**What you are asked to do:** Once you find the line with "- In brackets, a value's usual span" in the data that follows, repeat it and every line after it exactly, through the line with "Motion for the".

*** Begin section ***

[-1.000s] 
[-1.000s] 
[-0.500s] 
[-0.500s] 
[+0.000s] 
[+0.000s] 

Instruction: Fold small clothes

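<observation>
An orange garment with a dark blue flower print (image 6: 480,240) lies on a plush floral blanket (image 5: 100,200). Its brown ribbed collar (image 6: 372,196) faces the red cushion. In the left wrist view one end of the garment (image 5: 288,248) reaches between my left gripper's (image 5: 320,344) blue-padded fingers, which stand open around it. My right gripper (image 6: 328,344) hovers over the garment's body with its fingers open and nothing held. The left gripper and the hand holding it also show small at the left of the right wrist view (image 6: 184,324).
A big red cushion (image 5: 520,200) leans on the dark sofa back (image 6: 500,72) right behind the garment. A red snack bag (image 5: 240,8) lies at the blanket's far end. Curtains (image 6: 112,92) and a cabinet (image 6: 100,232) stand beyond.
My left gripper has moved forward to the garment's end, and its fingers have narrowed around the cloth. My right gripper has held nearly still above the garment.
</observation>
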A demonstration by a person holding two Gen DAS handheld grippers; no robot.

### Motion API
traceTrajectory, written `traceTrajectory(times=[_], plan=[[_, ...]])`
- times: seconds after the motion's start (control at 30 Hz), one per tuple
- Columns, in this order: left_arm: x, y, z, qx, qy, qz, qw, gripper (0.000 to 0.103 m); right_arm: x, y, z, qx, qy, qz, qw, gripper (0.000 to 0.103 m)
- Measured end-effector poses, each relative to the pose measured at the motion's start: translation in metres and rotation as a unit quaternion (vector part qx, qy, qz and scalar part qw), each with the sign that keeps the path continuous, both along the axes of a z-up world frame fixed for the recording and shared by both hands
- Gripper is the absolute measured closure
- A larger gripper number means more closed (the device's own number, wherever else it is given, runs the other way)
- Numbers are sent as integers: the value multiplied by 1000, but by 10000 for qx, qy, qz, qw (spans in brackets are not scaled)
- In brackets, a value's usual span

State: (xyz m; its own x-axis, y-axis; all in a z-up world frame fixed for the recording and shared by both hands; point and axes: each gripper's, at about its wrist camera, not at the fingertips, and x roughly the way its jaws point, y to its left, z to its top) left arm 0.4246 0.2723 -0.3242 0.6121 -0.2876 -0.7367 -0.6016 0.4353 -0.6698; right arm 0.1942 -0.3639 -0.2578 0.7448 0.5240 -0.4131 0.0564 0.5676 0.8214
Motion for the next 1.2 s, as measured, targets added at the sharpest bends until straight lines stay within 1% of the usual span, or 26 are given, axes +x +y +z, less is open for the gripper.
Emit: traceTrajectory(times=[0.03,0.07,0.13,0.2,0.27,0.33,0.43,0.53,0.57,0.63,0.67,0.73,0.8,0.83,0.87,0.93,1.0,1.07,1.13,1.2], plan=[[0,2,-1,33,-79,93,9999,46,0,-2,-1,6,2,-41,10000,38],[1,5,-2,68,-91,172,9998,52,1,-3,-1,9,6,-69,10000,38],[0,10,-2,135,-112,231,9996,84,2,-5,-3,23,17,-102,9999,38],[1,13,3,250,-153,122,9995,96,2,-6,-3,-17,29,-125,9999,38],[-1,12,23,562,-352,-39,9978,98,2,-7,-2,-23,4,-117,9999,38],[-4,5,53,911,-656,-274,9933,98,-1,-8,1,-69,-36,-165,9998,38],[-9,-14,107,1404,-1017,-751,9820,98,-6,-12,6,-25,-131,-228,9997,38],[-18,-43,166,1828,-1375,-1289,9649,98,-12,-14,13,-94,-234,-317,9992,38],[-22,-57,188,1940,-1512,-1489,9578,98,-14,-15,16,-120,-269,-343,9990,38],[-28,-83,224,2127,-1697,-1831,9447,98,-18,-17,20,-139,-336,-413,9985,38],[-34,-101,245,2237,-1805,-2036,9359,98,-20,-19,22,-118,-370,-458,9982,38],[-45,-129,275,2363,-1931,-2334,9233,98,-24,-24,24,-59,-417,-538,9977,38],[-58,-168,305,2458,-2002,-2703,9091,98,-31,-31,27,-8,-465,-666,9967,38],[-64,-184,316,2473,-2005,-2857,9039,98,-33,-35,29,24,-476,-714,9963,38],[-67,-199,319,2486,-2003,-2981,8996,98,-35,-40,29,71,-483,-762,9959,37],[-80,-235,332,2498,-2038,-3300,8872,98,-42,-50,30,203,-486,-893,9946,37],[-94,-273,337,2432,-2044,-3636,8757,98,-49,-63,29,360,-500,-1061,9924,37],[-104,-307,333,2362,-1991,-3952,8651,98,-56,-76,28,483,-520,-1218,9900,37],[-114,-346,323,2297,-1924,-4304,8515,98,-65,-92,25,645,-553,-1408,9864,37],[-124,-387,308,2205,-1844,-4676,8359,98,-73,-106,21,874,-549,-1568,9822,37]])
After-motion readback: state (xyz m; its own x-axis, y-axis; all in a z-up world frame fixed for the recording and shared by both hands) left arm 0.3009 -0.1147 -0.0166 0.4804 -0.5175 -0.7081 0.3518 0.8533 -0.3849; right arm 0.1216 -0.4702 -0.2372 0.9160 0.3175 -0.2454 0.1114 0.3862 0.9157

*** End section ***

**Final answer:**
- In brackets, a value's usual span

State: (xyz m; its own x-axis, y-axis; all in a z-up world frame fixed for the recording and shared by both hands; point and axes: each gripper's, at about its wrist camera, not at the fingertips, and x roughly the way its jaws point, y to its left, z to its top) left arm 0.4246 0.2723 -0.3242 0.6121 -0.2876 -0.7367 -0.6016 0.4353 -0.6698; right arm 0.1942 -0.3639 -0.2578 0.7448 0.5240 -0.4131 0.0564 0.5676 0.8214
Motion for the next 1.2 s, as measured, targets added at the sharpest bends until straight lines stay within 1% of the usual span, or 26 are given, axes +x +y +z, less is open for the gripper.

Nothing more is needed to complete the output.